#### [Task instructions]
Look through the listing below, and wherever a line has the string "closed", pull it out.

#### [Data segment]
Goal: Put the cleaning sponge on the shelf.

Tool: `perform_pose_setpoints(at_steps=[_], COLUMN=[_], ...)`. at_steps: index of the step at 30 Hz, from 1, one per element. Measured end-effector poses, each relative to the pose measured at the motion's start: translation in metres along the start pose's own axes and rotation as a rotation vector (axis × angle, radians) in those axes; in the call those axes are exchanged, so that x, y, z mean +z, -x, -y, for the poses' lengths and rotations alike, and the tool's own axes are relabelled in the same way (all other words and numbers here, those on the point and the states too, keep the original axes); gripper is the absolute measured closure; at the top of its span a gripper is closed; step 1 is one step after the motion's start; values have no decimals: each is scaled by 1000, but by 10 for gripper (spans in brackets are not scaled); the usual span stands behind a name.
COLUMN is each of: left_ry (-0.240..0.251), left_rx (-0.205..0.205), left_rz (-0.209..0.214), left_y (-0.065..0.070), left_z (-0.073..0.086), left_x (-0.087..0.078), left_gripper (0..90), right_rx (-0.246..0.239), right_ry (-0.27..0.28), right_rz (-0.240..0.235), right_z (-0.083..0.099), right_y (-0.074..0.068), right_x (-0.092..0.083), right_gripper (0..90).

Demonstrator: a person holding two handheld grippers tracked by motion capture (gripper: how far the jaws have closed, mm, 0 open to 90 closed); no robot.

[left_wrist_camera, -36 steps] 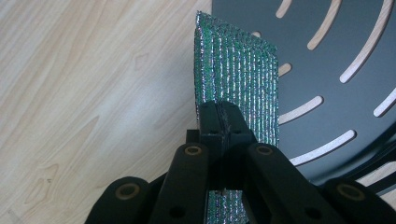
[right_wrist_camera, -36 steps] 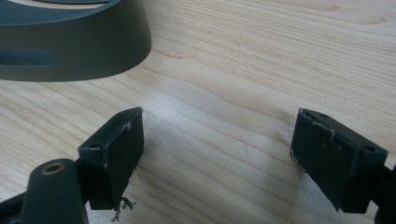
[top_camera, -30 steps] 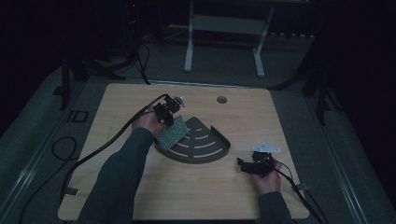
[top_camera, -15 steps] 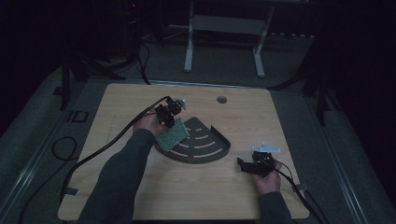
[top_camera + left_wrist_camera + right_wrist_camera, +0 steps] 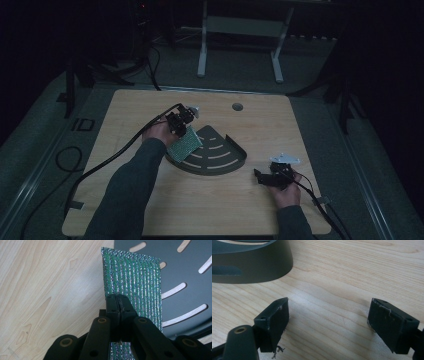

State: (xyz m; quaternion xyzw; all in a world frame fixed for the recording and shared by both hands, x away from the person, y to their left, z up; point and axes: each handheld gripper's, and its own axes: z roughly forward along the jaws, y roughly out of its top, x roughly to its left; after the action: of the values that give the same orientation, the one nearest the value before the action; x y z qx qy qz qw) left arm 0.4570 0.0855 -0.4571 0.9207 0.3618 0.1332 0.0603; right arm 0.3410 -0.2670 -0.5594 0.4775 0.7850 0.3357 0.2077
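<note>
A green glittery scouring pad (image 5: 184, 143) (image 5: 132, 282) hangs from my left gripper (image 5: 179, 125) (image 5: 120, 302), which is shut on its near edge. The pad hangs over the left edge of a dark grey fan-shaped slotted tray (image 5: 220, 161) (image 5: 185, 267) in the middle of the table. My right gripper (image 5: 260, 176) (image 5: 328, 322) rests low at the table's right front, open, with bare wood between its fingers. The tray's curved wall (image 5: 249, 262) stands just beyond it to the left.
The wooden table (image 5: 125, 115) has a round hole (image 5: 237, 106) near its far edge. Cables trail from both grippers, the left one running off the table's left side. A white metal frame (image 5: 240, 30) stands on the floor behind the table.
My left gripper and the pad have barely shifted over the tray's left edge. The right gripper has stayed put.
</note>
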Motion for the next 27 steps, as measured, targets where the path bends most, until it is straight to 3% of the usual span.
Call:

#### [Answer area]
Tool: `perform_pose_setpoints(at_steps=[_], COLUMN=[_], ...)`. at_steps: index of the step at 30 Hz, from 1, one per element. Measured end-effector poses, each relative to the pose measured at the motion's start: translation in metres along the start pose's own axes and rotation as a rotation vector (axis × angle, radians) in those axes; in the call those axes are exchanged, so that x, y, z mean +z, -x, -y, for the poses' lengths and rotations alike, and the tool's own axes are relabelled in the same way (all other words and numbers here, those on the point and the states too, keep the original axes); gripper is the absolute measured closure; at the top of its span a gripper is closed; step 1 is one step after the motion's start; values have no decimals: each is scaled by 1000, but by 10 for gripper (spans in brackets are not scaled); the usual span stands behind a name.
Demonstrator: a person holding two handheld grippers tracked by motion capture (gripper: how far the jaws have closed, mm, 0 open to 90 closed); no robot.

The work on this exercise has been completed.